Read The Radetzky March Page 20


  “Do you like the infantry?”

  “Very much, Papá!”

  “What about your horse?”

  “I took it along, Papá!”

  “Do you ride a lot?”

  “Seldom, Papá!”

  “You don’t like to?”

  “No, I never liked it, Papá!”

  “Stop calling me Papá,” Herr von Trotta suddenly said. “You’re big enough. And I’m on vacation!”

  They drove into town.

  “Well, it’s not all that wild,” said the district captain. “Can people have a good time here?”

  “Very much so!” said Carl Joseph. “At Count Chojnicki’s home. Everybody comes. You’ll meet him. I like him a lot.”

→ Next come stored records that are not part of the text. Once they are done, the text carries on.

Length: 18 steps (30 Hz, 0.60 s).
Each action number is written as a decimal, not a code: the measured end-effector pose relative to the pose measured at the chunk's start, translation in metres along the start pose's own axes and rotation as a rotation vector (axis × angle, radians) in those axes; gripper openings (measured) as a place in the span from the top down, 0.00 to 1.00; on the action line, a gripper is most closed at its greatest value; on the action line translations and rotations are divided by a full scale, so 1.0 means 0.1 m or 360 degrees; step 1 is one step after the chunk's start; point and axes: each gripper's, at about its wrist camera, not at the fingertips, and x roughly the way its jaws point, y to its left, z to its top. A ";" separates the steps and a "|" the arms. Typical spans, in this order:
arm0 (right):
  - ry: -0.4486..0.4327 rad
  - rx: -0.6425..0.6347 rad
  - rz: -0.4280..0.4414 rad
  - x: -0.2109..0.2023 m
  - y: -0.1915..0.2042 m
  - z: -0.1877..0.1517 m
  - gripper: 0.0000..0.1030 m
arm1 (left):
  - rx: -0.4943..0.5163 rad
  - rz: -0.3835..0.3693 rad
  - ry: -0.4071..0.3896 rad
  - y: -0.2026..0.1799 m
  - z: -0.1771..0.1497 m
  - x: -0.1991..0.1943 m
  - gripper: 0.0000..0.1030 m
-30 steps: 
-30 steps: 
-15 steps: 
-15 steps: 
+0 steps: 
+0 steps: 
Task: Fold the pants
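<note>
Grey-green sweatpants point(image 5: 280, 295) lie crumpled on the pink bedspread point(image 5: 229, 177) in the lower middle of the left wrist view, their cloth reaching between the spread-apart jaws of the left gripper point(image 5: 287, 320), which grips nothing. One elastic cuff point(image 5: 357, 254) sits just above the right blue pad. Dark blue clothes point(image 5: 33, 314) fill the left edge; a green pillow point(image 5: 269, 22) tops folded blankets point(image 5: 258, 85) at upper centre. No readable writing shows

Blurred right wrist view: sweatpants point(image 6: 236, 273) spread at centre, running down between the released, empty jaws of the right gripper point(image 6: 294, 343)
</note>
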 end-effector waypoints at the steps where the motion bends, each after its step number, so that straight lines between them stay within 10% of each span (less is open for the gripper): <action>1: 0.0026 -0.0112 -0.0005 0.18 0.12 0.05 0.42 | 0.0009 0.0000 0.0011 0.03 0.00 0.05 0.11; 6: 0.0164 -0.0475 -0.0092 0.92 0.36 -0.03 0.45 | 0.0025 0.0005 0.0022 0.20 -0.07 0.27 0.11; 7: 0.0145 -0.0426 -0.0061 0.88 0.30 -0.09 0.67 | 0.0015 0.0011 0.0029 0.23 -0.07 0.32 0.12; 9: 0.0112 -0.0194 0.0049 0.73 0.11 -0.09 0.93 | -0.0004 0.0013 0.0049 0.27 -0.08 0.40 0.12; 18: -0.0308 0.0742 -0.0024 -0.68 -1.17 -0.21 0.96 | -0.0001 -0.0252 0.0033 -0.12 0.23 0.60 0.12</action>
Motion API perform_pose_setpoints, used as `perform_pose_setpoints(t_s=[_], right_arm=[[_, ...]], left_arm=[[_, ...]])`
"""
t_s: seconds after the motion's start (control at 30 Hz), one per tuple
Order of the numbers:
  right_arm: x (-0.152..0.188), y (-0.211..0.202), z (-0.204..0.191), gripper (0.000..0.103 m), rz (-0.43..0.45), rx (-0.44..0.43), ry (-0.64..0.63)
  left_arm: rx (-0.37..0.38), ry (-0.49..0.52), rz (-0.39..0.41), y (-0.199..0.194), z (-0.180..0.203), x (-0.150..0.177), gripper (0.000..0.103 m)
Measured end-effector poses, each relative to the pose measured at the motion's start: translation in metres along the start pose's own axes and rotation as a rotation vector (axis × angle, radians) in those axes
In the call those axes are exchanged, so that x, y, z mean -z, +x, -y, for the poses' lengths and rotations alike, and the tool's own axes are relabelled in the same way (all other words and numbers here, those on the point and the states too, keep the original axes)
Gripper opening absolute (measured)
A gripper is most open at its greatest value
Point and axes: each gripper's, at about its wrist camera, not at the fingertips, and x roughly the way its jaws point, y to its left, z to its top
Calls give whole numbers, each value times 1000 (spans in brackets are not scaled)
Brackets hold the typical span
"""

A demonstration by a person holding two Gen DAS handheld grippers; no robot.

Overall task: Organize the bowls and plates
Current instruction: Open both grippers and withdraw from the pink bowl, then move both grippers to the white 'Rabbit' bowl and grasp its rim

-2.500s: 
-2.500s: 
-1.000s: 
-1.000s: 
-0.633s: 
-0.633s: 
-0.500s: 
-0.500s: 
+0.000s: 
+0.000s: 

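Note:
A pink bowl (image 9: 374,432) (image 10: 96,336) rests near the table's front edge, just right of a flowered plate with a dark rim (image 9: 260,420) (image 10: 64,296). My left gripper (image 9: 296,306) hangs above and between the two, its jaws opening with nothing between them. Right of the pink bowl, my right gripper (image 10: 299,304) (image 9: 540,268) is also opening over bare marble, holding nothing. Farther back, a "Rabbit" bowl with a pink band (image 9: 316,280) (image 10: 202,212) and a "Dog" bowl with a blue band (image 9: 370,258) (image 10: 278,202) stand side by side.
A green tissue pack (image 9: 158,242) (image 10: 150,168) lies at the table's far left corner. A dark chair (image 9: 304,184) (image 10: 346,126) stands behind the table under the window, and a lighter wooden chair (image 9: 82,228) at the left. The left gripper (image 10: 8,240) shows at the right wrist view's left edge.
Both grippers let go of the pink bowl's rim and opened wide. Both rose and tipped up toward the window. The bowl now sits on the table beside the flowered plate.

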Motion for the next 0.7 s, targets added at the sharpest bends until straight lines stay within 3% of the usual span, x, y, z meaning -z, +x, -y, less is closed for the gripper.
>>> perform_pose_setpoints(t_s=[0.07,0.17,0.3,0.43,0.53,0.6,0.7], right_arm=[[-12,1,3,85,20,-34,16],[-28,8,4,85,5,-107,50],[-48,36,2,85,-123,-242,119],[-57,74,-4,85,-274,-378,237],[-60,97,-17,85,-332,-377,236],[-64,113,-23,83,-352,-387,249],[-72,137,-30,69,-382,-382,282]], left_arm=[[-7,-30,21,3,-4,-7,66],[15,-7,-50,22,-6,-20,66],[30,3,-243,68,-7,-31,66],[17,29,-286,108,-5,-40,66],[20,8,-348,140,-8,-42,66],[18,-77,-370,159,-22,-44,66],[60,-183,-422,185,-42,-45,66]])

  “So he’d be the first friend you’ve ever had?”

  “Dr. Max Demant was also my friend,” replied Carl Joseph.

  “Here’s your room, Papá!” said the lieutenant. “The other officers live here and sometimes they get noisy at night. But there’s no other hotel. They’ll hold back as long as you’re here.”

  “It’s all right, it’s all right!” said the district captain.

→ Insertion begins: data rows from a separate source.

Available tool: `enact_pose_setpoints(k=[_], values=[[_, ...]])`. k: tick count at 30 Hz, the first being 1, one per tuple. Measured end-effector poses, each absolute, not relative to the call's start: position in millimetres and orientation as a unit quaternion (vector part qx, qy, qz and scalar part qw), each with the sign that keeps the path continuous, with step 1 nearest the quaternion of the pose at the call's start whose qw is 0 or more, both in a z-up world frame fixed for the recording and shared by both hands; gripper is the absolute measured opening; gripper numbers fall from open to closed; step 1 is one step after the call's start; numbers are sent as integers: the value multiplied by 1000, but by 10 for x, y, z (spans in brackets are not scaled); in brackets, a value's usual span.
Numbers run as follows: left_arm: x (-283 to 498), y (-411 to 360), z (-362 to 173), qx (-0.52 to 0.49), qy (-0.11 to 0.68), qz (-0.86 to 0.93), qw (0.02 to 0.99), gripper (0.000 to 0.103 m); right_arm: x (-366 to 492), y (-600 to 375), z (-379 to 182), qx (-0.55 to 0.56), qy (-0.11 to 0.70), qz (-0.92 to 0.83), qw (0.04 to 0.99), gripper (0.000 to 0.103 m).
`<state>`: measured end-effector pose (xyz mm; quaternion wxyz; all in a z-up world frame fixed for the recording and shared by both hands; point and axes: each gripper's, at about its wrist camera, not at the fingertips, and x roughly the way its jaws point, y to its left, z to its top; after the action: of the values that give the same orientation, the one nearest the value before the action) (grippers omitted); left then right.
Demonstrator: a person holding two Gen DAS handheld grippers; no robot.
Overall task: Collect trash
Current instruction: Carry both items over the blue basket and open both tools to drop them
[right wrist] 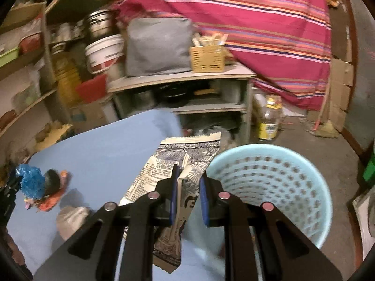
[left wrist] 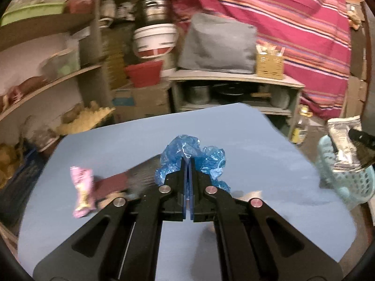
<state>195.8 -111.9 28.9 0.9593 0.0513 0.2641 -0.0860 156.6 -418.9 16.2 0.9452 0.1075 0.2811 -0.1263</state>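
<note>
Two claws work over a blue counter. The left claw has its fingers pressed together on a crumpled blue plastic bag, which bulges out on both sides of the tips, roughly over the middle of the counter. Beside it toward the left edge lie a pink wrapper and a dark reddish packet, both blurred; the right wrist view also shows an orange wrapper and a pale crumpled wad near that edge.

The right claw is partly open, its fingers spread a little apart with a black-and-white patterned foil wrapper running up between them; whether the pads actually grip it cannot be told. That wrapper hangs at the counter's right edge, just beside a light-blue perforated wastebasket standing on the floor there. From the left wrist view, the wrapper sits above the basket's rim.
</note>
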Motion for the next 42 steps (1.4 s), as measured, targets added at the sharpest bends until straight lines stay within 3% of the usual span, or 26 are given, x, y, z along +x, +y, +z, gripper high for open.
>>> enact_pose_setpoints(k=[16, 31, 32, 34, 36, 42], values=[[1853, -3174, 298, 51, 272, -244, 929, 0, 1144, -5506, 2, 149, 261, -220, 928, 17], [1841, -4083, 94, 52, 311, -310, 897, 1, 1000, -5821, -136, 149, 273, -228, 923, 16], [1854, -4105, 87, 54, 315, -310, 895, 4, 1001, -5826, -142, 149, 274, -227, 923, 16], [1888, -4136, 54, 58, 324, -313, 891, 23, 1006, -5831, -147, 148, 274, -226, 923, 16], [1888, -4121, 52, 59, 319, -305, 896, 37, 1017, -5833, -161, 148, 277, -224, 923, 16], [1925, -3973, 128, 53, 305, -286, 907, 66, 1056, -5820, -199, 147, 286, -226, 920, 17]])
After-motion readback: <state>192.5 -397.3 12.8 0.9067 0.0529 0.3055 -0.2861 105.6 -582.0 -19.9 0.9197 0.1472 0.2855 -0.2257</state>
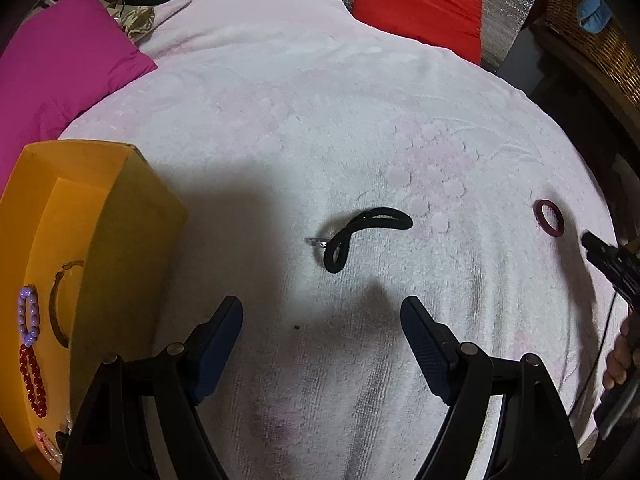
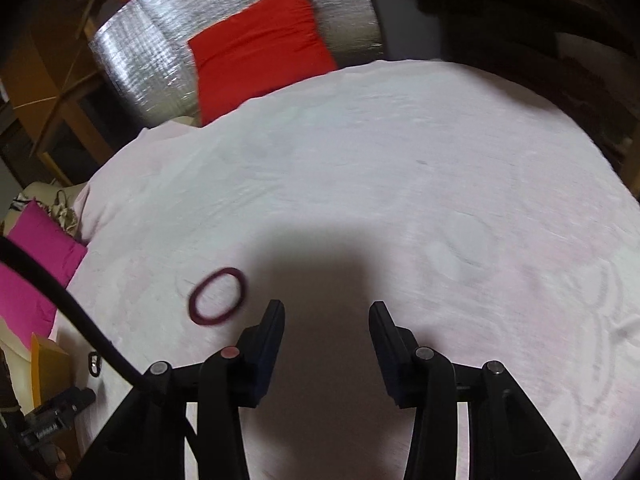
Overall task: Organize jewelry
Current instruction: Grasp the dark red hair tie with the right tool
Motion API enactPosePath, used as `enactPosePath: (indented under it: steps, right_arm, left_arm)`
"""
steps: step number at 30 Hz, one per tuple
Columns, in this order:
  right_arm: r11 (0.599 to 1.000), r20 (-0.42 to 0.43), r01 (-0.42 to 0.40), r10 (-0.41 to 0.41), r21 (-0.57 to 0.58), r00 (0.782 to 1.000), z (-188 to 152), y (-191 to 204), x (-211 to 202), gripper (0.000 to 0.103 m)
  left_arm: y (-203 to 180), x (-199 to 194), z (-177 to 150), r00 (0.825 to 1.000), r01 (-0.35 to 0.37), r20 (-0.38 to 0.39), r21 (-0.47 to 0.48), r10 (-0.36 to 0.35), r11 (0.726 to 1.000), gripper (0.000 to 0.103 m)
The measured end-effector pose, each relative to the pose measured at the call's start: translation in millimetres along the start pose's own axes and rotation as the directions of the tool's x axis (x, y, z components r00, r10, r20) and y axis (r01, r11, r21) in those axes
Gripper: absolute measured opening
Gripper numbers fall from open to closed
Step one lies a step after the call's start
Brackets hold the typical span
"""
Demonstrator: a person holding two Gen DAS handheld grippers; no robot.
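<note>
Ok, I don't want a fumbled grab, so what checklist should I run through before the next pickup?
1. Left gripper open and empty: ok, fingers spread wide.
2. Right gripper open and empty: ok.
3. Black hair tie ahead of the left gripper, lying free on the white blanket: ok, though a small clear piece touches its near loop.
4. Dark red ring lined up with the right gripper: not ok, it lies left of the fingers.
5. Yellow box open and within the left side: ok, it already holds a purple bead bracelet and a red bead bracelet.
6. What the clear piece is: cannot tell.
</note>
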State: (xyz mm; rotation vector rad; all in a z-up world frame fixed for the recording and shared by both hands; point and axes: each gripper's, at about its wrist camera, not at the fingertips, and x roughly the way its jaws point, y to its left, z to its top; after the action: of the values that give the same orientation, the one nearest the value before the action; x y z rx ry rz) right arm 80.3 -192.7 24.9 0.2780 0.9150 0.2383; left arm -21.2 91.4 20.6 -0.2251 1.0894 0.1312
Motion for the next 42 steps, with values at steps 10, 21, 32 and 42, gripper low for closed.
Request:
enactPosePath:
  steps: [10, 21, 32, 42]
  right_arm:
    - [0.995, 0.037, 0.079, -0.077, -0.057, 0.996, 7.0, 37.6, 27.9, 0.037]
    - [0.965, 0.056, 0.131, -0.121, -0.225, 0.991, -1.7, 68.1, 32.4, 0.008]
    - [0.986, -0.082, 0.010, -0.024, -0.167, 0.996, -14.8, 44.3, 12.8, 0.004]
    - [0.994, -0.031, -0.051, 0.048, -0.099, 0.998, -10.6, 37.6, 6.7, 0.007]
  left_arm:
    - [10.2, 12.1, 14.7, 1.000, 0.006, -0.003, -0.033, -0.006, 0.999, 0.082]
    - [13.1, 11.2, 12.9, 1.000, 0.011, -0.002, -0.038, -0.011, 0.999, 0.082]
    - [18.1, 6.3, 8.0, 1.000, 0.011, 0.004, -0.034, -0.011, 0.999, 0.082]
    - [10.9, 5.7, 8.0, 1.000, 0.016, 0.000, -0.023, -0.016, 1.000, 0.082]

  He unpacked a round tin box from the suitcase, opened the lid, and showed the box to Carl Joseph. “It’s a kind of root—it’s supposed to be good for swamp fever. It’s from Jacques.”

  “How is he?”

  “He’s up there!” The district captain pointed at the ceiling.

  “He’s up there!” the lieutenant repeated.

  To the district captain he sounded like an old man. His son must have a lot of secrets. The father did not know them. One said “father and son,” but many years lay between them, huge mountains. He knew little more about Carl Joseph than about any other lieutenant. He had joined the cavalry and had transferred to the infantry. He wore the green lapels of the riflemen instead of the red ones of the dragoons. Oh, well. That was all the father knew. He was obviously growing old. He no longer belonged to his office and to his duties. He belonged to Jacques and to Carl Joseph. He had brought the stone-hard weathered root from one to the other.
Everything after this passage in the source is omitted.